Activity → Go through the data and report how many lines include the word "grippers", giving only the number.

Data section →
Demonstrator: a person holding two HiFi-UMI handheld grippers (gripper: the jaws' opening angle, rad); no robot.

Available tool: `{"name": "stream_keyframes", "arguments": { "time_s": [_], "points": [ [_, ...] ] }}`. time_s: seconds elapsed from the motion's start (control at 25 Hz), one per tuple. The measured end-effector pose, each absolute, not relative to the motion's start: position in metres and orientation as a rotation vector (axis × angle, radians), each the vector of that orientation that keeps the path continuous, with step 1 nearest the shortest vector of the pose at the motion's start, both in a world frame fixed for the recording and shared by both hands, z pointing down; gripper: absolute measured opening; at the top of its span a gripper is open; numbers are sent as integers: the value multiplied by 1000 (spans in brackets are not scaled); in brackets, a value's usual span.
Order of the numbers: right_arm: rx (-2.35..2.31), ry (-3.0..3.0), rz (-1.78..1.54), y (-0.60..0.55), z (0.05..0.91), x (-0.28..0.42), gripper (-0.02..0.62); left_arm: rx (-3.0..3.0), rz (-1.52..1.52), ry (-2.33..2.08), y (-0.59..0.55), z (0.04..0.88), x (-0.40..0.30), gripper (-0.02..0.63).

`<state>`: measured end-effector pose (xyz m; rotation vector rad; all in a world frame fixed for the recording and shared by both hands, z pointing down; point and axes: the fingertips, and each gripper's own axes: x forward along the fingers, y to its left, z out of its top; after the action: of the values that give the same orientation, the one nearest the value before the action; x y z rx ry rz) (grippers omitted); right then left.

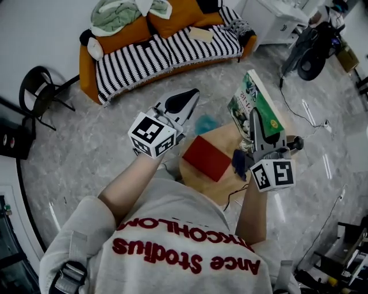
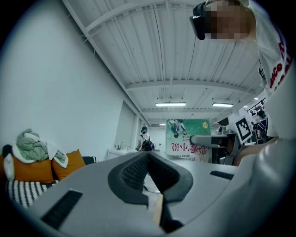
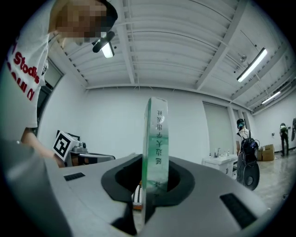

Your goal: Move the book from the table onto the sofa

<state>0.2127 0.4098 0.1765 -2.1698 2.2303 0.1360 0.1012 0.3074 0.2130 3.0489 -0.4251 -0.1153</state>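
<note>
A green-covered book (image 1: 253, 108) stands on edge in the air above the small round wooden table (image 1: 202, 182), with my right gripper (image 1: 256, 125) shut on it. In the right gripper view its spine (image 3: 156, 143) rises upright between the two pads. My left gripper (image 1: 185, 103) is shut and holds nothing; in its own view the pads (image 2: 147, 171) meet, and the book's cover (image 2: 188, 135) shows beyond them to the right. The orange sofa (image 1: 167, 49) with a black-and-white striped throw lies across the room at the top of the head view.
A red book (image 1: 207, 157) and a dark blue object (image 1: 238, 160) lie on the table. On the sofa are orange cushions (image 1: 178, 14), a green blanket (image 1: 118, 16) and a flat tan item (image 1: 201, 34). A black chair (image 1: 39, 92) stands left; a scooter (image 1: 313, 49) stands right.
</note>
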Motion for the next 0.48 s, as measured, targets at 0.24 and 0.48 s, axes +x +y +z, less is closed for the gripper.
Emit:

Output → 2